SAVEDATA INFORMATION
Order and format of variables
PPSYCH F10.3
SES F10.3
VERBAL F10.3
VISSP F10.3
MEM F10.3
READ F10.3
ARITH F10.3
SPELL F10.3
MOTIV F10.3
EXTRA F10.3
HARM F10.3
STABI F10.3
ADJUST F10.3
FAMILY F10.3
COG F10.3
ACHIEVE F10.3
Save file
scores.txt
Save file format
16F10.3
Save file record length 5000
The additional output associated with the savedata: command lists the variables in the order in which they appear in the saved dataset. Note that the 12 observed variables used in estimation are listed first, followed by four variables containing the factor scores associated with each of the four latent variables. Below the list of variables the name of the file, and information on the format of the file are shown.
The file class.txt is a text file that can be read by a large number of programs. The first few lines of this file are shown below. This file contains 16 variables, each in its own column. Based on the information in the output file, we know that the first 12 columns contain each student’s value on the 12 observed variables, and the final four columns are each student’s factor score for each of the four latent variables.

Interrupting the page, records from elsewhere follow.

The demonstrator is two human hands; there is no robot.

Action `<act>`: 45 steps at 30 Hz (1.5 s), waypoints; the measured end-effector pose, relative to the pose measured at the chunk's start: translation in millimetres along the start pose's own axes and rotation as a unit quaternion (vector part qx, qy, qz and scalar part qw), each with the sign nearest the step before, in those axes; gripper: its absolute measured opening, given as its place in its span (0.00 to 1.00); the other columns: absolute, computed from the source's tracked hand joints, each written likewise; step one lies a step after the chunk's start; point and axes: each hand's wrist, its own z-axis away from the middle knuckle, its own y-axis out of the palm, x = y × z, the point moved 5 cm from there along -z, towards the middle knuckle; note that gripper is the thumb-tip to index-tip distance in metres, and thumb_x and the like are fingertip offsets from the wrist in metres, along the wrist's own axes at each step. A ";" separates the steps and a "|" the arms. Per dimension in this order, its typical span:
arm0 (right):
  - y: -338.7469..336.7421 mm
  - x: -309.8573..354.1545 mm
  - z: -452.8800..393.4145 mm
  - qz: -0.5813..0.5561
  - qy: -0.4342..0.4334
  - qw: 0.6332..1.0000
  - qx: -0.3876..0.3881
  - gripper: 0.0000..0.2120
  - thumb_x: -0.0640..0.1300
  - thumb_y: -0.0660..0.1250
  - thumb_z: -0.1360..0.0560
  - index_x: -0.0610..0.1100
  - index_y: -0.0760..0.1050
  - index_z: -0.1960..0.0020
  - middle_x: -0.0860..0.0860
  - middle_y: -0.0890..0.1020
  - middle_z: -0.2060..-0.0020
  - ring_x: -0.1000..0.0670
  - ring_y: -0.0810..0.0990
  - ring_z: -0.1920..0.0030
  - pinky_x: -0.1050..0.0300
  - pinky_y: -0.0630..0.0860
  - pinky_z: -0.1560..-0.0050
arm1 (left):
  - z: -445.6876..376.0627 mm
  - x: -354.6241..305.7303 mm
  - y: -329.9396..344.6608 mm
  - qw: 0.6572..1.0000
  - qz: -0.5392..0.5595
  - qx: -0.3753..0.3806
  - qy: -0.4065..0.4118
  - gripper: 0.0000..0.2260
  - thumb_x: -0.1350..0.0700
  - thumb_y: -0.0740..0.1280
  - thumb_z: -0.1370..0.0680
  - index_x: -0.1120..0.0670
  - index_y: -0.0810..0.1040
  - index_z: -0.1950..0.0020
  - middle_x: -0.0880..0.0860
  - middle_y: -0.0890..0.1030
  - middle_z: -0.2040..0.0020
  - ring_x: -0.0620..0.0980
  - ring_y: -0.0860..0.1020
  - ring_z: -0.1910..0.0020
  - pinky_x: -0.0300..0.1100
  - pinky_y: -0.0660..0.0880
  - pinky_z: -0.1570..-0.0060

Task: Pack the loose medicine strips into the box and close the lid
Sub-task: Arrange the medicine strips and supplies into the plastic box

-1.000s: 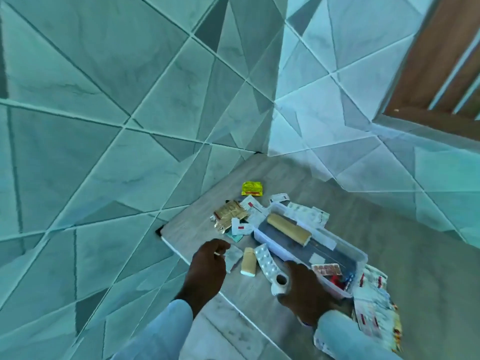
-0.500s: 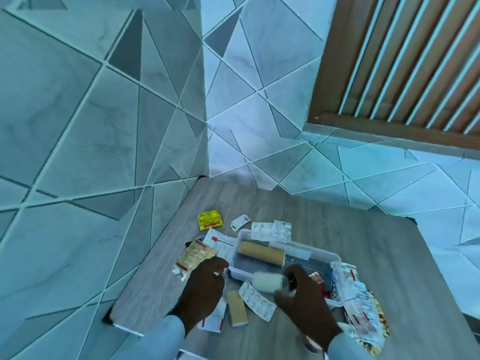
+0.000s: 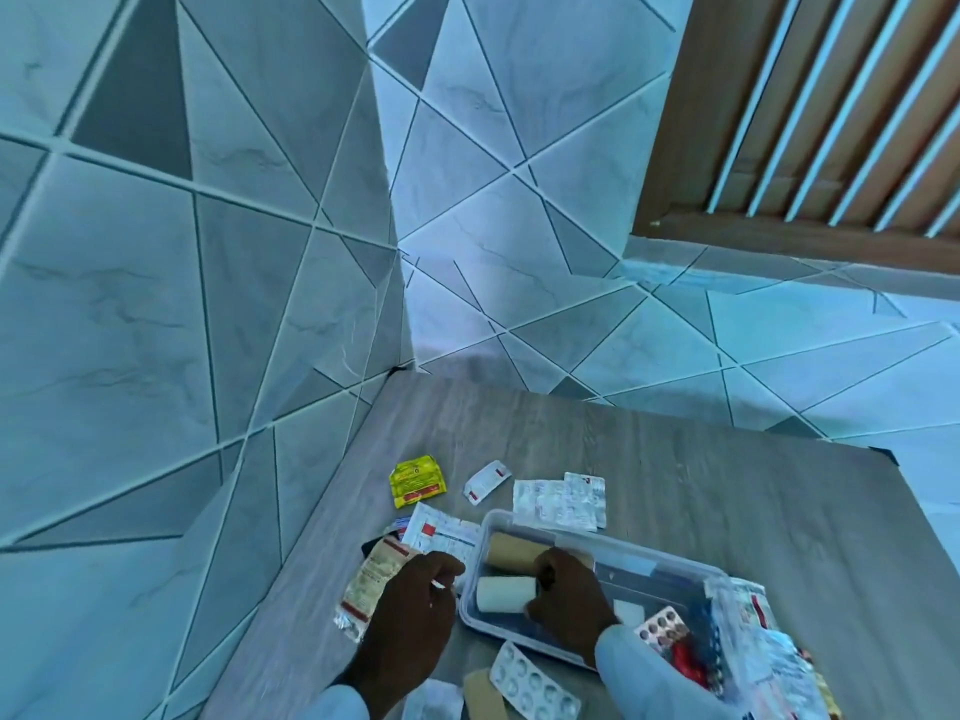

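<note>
Right hand grips white roll inside box — left hand pinches sth small, prob. a strip.

Two rolls, one box

A grey wood-grain table sits pushed into a corner of walls tiled in pale and dark grey triangles, with a brown slatted wooden shutter above a tiled ledge at upper right, all in cool bluish light.
</note>
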 end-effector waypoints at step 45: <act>-3.4 -108.9 181.1 0.069 0.038 0.963 -0.259 0.27 0.60 0.70 0.46 0.53 0.67 0.51 0.54 0.76 0.59 0.47 0.77 0.55 0.54 0.74 0.58 | 91.2 17.5 71.3 0.902 -0.367 0.209 0.083 0.33 0.36 0.62 0.32 0.44 0.57 0.30 0.52 0.62 0.29 0.51 0.68 0.33 0.49 0.71 0.38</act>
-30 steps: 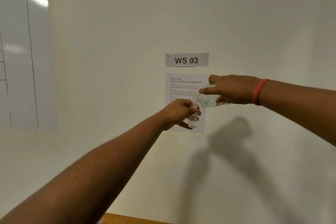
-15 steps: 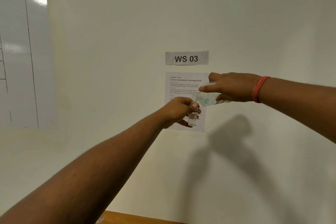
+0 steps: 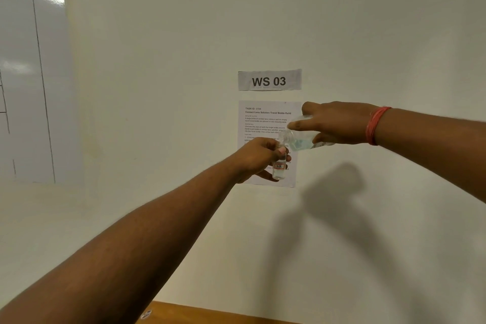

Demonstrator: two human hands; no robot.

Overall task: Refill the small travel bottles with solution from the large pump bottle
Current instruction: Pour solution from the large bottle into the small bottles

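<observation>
A: So, nearest us, only a strip of wooden table (image 3: 223, 314) shows, well below both hands, so nothing catches a spill on the way down.

B: Right. What is each hand doing?

A: Left hand (image 3: 259, 156) is closed around the small travel bottle (image 3: 279, 167), upright, with a red-edged label reading "17B". Right hand (image 3: 335, 123) grips the large bottle (image 3: 302, 138) from above, tipped nearly flat, its open neck just over the small bottle's mouth. I can't see a pump head on it.

B: Are the 2 openings touching?

A: Cannot tell; the left thumb covers that spot. I can't make out a stream either.

B: Then how would you pour well?

A: Rest lip on lip, tilt the large bottle slowly, and keep the small one plumb. Some clear liquid shows low in the small bottle, so I judge filling is partway. Watch the level, stop short of the neck.

B: And behind the hands?

A: Instruction sheet (image 3: 263, 118) on the wall, with the "WS 03" sign (image 3: 269, 80) above it.
</observation>
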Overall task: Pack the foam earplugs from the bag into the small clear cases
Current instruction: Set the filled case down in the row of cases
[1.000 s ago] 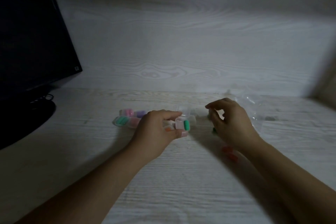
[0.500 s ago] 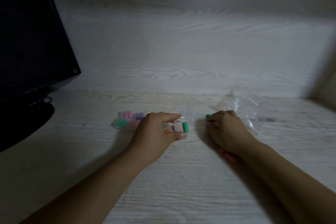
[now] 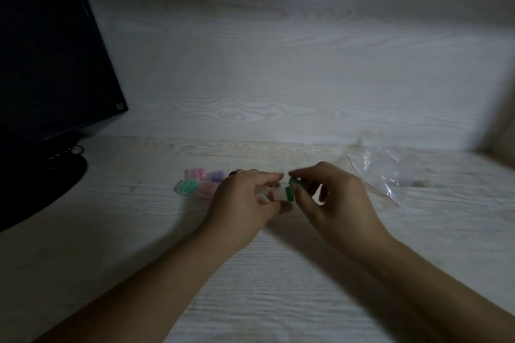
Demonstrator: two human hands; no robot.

-1.780 0.477 -0.790 -0.363 0.311 -0.349 -0.999 -0.657 -0.791 -0.496 -0.508 -0.314 -0.693 -0.318 -0.239 -0.509
0.701 -0.605 -0.955 -0.769 -0.398 -0.452 0.820 0.878 0.175 -0.240 -0.416 0.352 0.055 0.452 -0.421 -0.013
2.373 -1.697 -0.130 -0.391 0.146 -0.482 0.753 -0.569 1.447 0.293 -0.454 0.407 0.926 0.809 -0.333 -0.262
0.149 0.140 1.752 2.141 -0.189 -0.314 0.573 -0.292 -0.117 -0.174 -0.567 0.260 -0.134 -0.315 0.536 0.011
-0.599 -1.838 0.675 -0.144 -0.246 -0.201 -0.062 -0.102 -0.422 0.366 -1.007 -0.603 -0.498 0.253 -0.069 -0.123
Data Source
The data for these examples is based on a correlation matrix published in Worland et al. (1984). Although the correlation matrix would have been sufficient to specify these models, 500 cases were randomly drawn from the distribution described by the published correlation matrix. The models below do not necessarily match those specified in Worland et al. (1984), they are intended as examples only.
Worland, Julien, David G. Weeks, Cynthia L. Janes, and Barbara D. Strock (1984) Intelligence, classroom behavior, and academic achievement in children at high and low risk for psychopathology: A structural equation analysis. Journal of Abnormal Child Psychology Vol. 12, No. 3, pp. 437-454.